- Exercise instructions: Repeat the listing verbatim. Drop any pictures.
-- Opening Marker --
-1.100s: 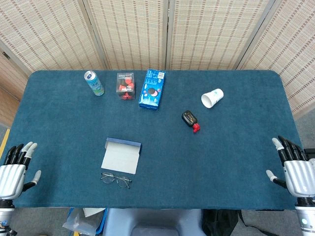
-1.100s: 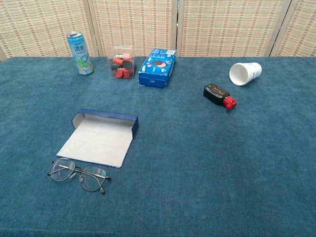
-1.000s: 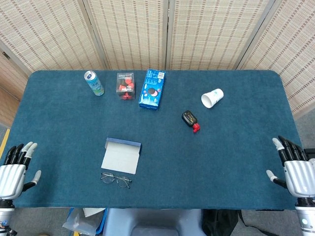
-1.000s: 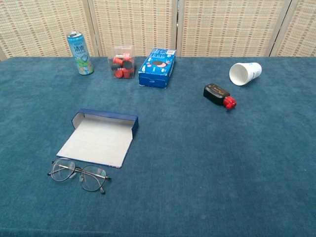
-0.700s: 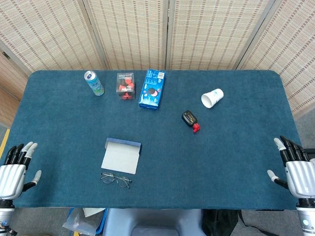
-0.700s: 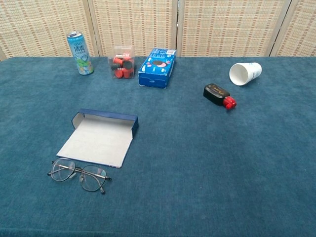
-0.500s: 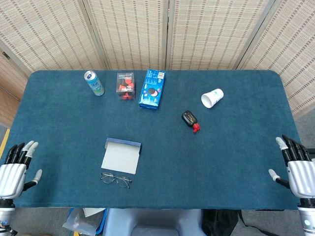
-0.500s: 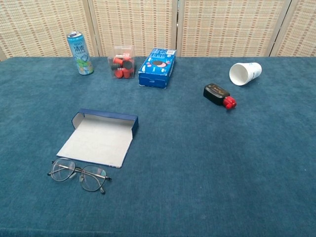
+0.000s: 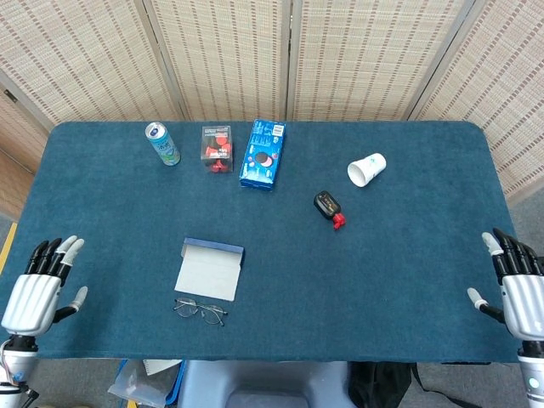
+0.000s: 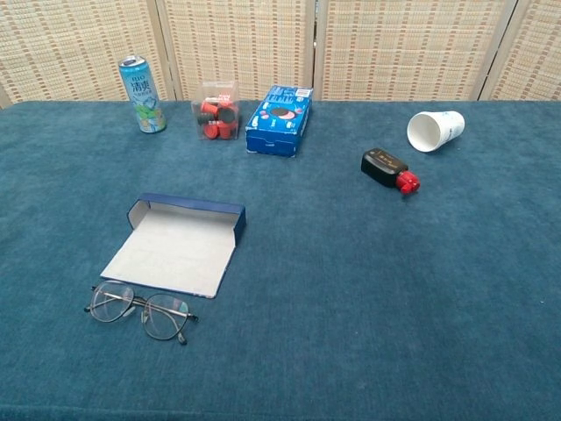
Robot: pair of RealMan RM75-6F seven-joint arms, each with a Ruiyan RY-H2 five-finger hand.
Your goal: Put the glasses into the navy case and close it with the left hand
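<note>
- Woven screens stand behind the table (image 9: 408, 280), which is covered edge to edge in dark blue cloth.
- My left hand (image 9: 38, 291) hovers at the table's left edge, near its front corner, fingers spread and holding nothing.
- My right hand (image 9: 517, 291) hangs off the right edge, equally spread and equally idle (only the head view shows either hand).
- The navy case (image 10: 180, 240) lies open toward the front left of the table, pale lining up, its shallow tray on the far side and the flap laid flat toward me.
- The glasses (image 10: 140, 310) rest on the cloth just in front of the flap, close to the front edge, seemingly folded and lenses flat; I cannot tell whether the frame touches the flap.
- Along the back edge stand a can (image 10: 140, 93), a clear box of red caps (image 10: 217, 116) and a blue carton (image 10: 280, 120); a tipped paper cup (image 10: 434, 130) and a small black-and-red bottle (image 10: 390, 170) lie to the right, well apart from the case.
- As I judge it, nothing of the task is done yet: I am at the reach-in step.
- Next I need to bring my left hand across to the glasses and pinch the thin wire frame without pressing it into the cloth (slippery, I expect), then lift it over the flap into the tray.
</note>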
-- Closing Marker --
- Your solution:
-1.100s: 
-1.100s: 
-1.000s: 
-1.000s: 
-0.700s: 
-0.700s: 
-0.500s: 
-0.500s: 
+0.000s: 
+0.000s: 
Robot: pair of RealMan RM75-6F seven-joint arms, each with a Ruiyan RY-H2 five-finger hand.
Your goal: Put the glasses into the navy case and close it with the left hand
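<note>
- Woven screens stand behind the table (image 9: 408, 280), which is covered edge to edge in dark blue cloth.
- My left hand (image 9: 38, 291) hovers at the table's left edge, near its front corner, fingers spread and holding nothing.
- My right hand (image 9: 517, 291) hangs off the right edge, equally spread and equally idle (only the head view shows either hand).
- The navy case (image 10: 180, 240) lies open toward the front left of the table, pale lining up, its shallow tray on the far side and the flap laid flat toward me.
- The glasses (image 10: 140, 310) rest on the cloth just in front of the flap, close to the front edge, seemingly folded and lenses flat; I cannot tell whether the frame touches the flap.
- Along the back edge stand a can (image 10: 140, 93), a clear box of red caps (image 10: 217, 116) and a blue carton (image 10: 280, 120); a tipped paper cup (image 10: 434, 130) and a small black-and-red bottle (image 10: 390, 170) lie to the right, well apart from the case.
- As I judge it, nothing of the task is done yet: I am at the reach-in step.
- Next I need to bring my left hand across to the glasses and pinch the thin wire frame without pressing it into the cloth (slippery, I expect), then lift it over the flap into the tray.
</note>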

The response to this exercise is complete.